-- What to do --
Exactly the lines from the beginning of the listing below through the line that contains "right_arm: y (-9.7" should be transcribed, and pictures must stay out.

-- Collected material --
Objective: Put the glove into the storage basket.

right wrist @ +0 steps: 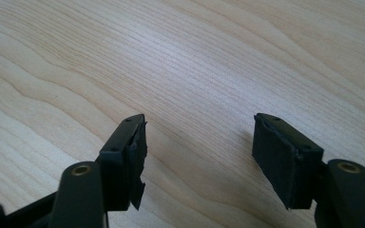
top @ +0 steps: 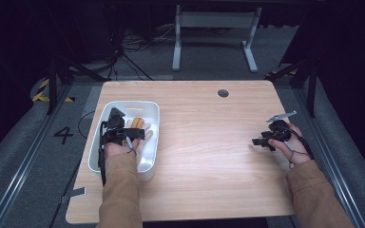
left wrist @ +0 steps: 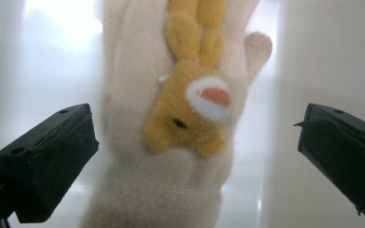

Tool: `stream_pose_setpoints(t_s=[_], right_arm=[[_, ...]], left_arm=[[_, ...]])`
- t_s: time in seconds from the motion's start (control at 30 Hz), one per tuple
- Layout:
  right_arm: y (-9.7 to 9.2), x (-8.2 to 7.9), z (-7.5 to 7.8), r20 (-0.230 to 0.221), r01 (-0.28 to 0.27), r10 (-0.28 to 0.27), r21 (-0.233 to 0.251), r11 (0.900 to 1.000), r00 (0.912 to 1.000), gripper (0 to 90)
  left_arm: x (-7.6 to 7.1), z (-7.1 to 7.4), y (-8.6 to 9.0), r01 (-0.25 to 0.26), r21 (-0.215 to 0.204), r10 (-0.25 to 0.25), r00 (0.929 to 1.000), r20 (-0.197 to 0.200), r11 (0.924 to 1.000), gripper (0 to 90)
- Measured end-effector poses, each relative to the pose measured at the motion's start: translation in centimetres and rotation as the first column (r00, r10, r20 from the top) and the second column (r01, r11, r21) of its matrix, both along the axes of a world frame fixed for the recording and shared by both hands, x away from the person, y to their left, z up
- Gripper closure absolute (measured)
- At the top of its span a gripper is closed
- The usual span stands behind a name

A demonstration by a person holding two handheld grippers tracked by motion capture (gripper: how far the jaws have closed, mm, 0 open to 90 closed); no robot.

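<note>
Jaws of the left gripper (left wrist: 195,156) stood wide apart, pads clear of the cream glove (left wrist: 138,142) lying between and beyond them. Nothing gripped. Jaws of the right gripper (right wrist: 199,156) likewise parted, over bare wooden table (right wrist: 218,57), well away at the right edge. Judged soft, light and limp, that knitted glove: likely to fold and sag when lifted, not fragile, hardly slippery. Best taken at the ribbed cuff nearest the jaws, or pinched across the palm under the plush orange animal (left wrist: 190,109) sewn on its back. Rested flat on the floor of the white tray (top: 100,142), at the table's left side, fingers pointing away. Held that glove and nothing else discernible.
</note>
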State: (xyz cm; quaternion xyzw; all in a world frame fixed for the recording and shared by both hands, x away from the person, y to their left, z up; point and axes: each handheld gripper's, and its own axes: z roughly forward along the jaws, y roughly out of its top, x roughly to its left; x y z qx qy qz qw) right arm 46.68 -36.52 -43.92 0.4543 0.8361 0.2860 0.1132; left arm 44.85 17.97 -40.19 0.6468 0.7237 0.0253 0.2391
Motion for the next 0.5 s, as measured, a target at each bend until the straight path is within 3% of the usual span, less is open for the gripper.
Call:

-- Solution --
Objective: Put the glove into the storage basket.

right wrist @ +0 steps: 
top @ +0 steps: 
left wrist @ +0 steps: 

Tool: `stream_pose_setpoints(t_s=[_], right_arm=[[_, ...]], left_arm=[[_, ...]])`
- t_s: time in seconds from the motion's start (control at 30 Hz), one per tuple
- Layout:
  right_arm: y (-9.7 to 9.2), x (-8.2 to 7.9), z (-7.5 to 7.8), r20 (-0.230 to 0.221), r01 (-0.28 to 0.27), r10 (-0.28 to 0.27), r21 (-0.233 to 0.251), r11 (0.900 to 1.000), r00 (0.912 to 1.000), gripper (0 to 90)

Nothing more remains for this exercise.